Che mondo questo mondo,
moderno e comodo certamente, ma tanto crudele quanto ingrato, più per trascuratezza che per indole, più per cecità che per reale voglia persecutoria.
Scrupoli e perdono sono germi da debellare, complicazioni ulteriori di questa macchina già tanto complicata.
Formiche in moto perpetuo, in un ordine che non riconosce la regina, entità unica e finalizzante.
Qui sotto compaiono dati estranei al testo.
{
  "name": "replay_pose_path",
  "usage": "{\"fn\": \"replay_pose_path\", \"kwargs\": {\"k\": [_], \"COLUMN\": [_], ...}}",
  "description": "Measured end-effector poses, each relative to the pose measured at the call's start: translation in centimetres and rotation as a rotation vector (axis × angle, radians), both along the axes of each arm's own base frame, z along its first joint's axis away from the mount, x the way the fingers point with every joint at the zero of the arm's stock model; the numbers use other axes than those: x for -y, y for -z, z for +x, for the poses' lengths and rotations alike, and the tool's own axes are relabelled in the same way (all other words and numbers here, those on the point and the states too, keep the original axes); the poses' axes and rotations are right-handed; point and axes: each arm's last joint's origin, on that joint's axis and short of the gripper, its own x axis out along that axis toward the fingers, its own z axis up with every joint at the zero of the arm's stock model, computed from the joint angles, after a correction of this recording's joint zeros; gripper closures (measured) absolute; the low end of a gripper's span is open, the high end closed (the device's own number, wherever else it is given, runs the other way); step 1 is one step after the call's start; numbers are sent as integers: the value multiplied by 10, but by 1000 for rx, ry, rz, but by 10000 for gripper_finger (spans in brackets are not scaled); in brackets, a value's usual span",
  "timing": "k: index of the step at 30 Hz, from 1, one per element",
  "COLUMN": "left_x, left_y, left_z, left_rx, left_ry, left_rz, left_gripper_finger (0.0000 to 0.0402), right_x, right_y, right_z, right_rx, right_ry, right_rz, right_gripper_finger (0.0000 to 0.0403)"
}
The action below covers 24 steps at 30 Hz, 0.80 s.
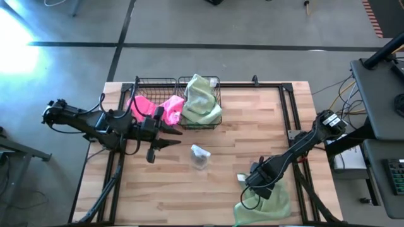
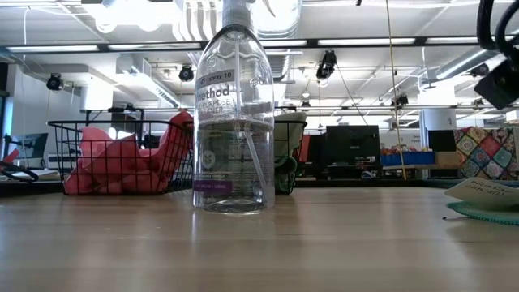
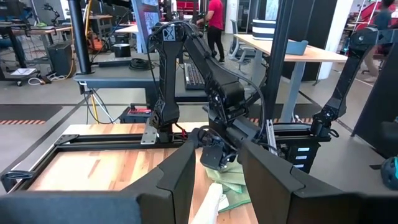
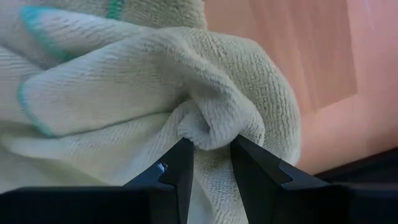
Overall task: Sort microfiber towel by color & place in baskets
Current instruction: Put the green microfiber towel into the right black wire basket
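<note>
A pale sage green towel [image 1: 270, 202] lies bunched at the table's near right corner, also seen in the low view [image 2: 486, 203]. My right gripper [image 1: 252, 185] is down on its left part, shut on it [image 4: 210, 155]. My left gripper [image 1: 165, 144] hovers open [image 3: 217, 171] in front of the left basket, pointing toward the table's right and holding nothing. Two black wire baskets stand side by side at the far edge. The left basket [image 1: 140, 84] holds hot pink towels [image 1: 154, 106]. The right basket [image 1: 218, 85] holds green towels [image 1: 202, 101]. My right gripper pinches a raised fold of the green towel [image 4: 208, 127] between its two fingertips [image 4: 180, 168], several layers bunched together. The fingers come from above, slanting down from the table's right side. The rest of the towel spreads below and beside the fingers on the table [image 1: 278, 205].
A clear spray bottle [image 2: 233, 113] stands mid-table [image 1: 201, 156], between my two grippers and in front of the baskets. A black tube frame [image 1: 287, 107] runs along the table's far and right sides. Bare wood [image 1: 252, 126] lies between the bottle and the right arm.
</note>
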Motion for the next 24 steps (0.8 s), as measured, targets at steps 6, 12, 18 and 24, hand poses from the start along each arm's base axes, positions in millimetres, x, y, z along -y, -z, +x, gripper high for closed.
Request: {"fn": "replay_pose_path", "kwargs": {"k": [6,12,18,24], "left_x": [0,0,0,0], "left_y": [0,0,0,0], "left_z": [0,0,0,0], "left_rx": [0,0,0,0], "left_ry": [0,0,-3,-7], "left_rz": [0,0,1,2], "left_gripper_finger": [286,286,286,286], "right_x": [3,2,3,3], "right_y": [15,25,28,28], "right_z": [-4,-4,-4,-4], "right_rx": [15,63,68,68], "right_ry": [0,1,23,24], "right_rz": [15,52,49,47], "right_gripper_finger": [300,302,325,371]}}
Tante regine e tanti re, senza senso e senza scopo se non quello di sopravvivere.
A cosa e a chi non è dato di sapere, ma così fan tutti….

Identità per cosa o per quale intento, comunanza neanche negli affetti se non verso i figli, piccole macchine da guerra inevitabilmente programmate per proseguire la missione.
La missione, sopravvivere o soccombere, genetica e geografica nella scelta.

A lottare per un cellulare o uccidere per un sorso d’acqua sporca e infetta, c’è comunque ferocia nei mezzi.
Più futile è lo scopo più raffinata è la tecnica, si uccide per un paio di scarpe griffate e si uccide per un paio di scarpe.
Cambiano le latitudini, gli sfondi, i paesaggi, il colore della pelle, cambiano le strade, ma…….comunque si uccide.
Invocare la logica, analizzare gli eventi, arrampicarsi su teologia e sociologia, tradurne i contesti per future e futili soluzioni, è compito dei soliti esperti, profeti di superiori conoscenze, tenutari delle verità assolute, prototipi viventi dei condottieri di storica memoria.

Cambiano le paure, non più morte ma povertà, paura di perdere il superfluo, della foto patinata sul giornale, anche locale, di quelli buoni solo da lettiera per uccelli in gabbia, duri anche per pulirsi il culo, dello scanno su cui sedersi al tavolo dei condottieri, pavoni azzoppati senza scopo e senza patria, accomunati dalla paura dell’anonimia, talmente stupidi da pensare di dominare tutti solo per il ruolo, predatori di carta straccia, buoni per “andar a cartoni”.

Vorrei incontrare un uomo,
vorrei incontrare un muto, vorrei si sedesse avanti ai carri armati,
vorrei potesse darti una mano e farti uscire da quella tana, vorrei mi sorridesse,
vorrei che mi stupisse per una carezza gratuita,
vorrei che il mio volto non sia quello di un bambino, ma quello di un vecchio,
vorrei che mi indicasse un luogo dove nascondermi,
dove potermi spogliare nudo e sentire il caldo ed il freddo della natura,
vorrei che mi indicasse il senso,
vorrei trovarti Dio e se anche tu non fossi Lui,
vorrei che ne fossi convinto.
Ti vorrei ancora, come luce di faro, come indicazione certa,
come braccia che mi sorreggono, come lo facesti quando ero incerto nel camminare,
altrettanto incerto ora nel procedere,
tu che mi hai fatto conoscere la sofferenza sulla tua pelle,
tu che mi hai messo al mondo,
Padre mio Padre, con me……” o capitano, mio Capitano….”.

O Capitano! Mio Capitano!
Il nostro viaggio tremendo è terminato,
la nave ha superato ogni ostacolo, l'ambìto premio è conquistato,
vicino è il porto, odo le campane, tutto il popolo esulta,
occhi seguono l'invitto scafo, la nave arcigna e intrepida,
ma o cuore! Cuore! Cuore!
O gocce rosse di sangue,là sul ponte dove giace il Capitano,caduto, gelido, morto.
O Capitano! Mio Capitano!
Risorgi, odi le campane;risorgo - per te è issata la bandiera - per te squillano le trombe,
per te fiori e ghirlande ornate di nastri - per te le coste affollate,
te invoca la massa ondeggiante, a te volgono i volti ansiosi;
ecco Capitano! O amato padre!
Questo braccio sotto il tuo capo!
E' solo un sogno che sul ponte sei caduto, gelido, morto.
Non risponde il mio Capitano,
le sue labbra sono pallide e immobili,non sente il padre il mio braccio,
non ha più energia né volontà,
la nave è all'ancora sana e salva, il suo viaggio concluso,
finito,
la nave vittoriosa è tornata dal viaggio tremendo,
la meta è raggiunta;
esultate coste,
suonate campane!
Mentre io con funebre passo
percorro il ponte dove giace il mio Capitano,
caduto, gelido, morto. WALT WHITMAN (1865)

1 commento:

Anonimo ha detto...

Siediti un attimo e respira.
E nn è una frase scontata, fallo se sei capace.
Siediti.
Silenzio.
Respira.
Ascoltati e respira.
Ci sono giorni in cui non ci accorgiamo di non essere più capaci anche solo di questo apparentemente semplice gesto, che non è nemmeno un gesto è l'assenza di gesti è lasciare che sia.